Your assignment: Filter the entries below, keeping only lines with "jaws".

Provided records:
*** Begin section ***

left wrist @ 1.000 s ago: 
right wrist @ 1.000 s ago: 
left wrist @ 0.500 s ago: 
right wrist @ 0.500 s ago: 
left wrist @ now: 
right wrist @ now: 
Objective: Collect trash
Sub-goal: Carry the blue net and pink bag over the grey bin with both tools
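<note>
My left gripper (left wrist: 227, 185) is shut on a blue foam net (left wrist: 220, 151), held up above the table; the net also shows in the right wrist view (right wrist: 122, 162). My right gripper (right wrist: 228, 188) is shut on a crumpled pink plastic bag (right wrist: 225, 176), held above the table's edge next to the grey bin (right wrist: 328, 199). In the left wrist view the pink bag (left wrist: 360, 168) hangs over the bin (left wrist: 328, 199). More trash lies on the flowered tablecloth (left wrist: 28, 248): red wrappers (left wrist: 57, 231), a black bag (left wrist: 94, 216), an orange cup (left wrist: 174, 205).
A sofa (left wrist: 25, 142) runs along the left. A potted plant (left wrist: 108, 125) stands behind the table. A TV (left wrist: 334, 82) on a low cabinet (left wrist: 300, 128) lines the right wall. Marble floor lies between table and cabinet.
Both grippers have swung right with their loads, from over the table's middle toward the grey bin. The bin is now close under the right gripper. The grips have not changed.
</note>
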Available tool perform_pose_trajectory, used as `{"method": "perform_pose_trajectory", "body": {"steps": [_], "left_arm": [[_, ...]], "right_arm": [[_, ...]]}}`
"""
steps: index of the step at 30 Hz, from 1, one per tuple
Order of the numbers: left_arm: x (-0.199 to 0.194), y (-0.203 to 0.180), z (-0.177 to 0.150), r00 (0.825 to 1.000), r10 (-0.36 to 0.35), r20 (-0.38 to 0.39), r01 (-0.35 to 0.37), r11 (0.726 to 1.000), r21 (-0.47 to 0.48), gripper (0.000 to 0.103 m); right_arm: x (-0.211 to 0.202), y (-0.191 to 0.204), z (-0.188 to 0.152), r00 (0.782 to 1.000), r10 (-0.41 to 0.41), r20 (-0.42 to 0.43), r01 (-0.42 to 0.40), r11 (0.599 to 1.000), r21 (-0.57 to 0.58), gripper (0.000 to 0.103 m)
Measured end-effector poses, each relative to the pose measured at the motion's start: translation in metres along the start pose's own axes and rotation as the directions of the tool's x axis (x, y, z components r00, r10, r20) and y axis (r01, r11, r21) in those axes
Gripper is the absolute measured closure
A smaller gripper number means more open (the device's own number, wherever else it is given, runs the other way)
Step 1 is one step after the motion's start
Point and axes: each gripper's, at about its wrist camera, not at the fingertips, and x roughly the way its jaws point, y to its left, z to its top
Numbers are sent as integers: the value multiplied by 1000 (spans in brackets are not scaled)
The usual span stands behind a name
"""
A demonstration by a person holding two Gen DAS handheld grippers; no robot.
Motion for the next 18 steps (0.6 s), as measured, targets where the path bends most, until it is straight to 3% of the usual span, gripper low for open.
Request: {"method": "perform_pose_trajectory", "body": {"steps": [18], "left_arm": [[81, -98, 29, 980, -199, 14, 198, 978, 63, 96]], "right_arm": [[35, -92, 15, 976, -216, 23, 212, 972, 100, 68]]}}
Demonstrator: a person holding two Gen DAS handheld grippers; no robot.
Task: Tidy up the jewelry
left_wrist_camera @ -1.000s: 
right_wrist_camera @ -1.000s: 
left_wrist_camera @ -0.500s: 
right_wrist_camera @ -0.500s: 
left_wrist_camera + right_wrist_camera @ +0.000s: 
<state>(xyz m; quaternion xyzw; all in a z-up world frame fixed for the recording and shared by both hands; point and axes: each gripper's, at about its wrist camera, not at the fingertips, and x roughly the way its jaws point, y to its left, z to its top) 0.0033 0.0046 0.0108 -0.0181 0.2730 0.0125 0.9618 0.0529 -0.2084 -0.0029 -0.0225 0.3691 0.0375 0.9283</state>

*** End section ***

Result of this task:
Point and axes: each gripper's, at about its wrist camera, not at the fingertips, and x roughly the way its jaws point, y to its left, z to its top
<state>(xyz m; quaternion xyzw; all in a z-up world frame fixed for the recording and shared by both hands; point and axes: each gripper's, at about its wrist camera, not at the fingertips, and x roughly the way its jaws point, y to its left, z to its top) 0.0033 0.0046 0.0108 -0.0181 0.2730 0.0125 0.9618 0.0529 -0.2084 -0.0029 -0.0225 0.3691 0.0375 0.9283</state>

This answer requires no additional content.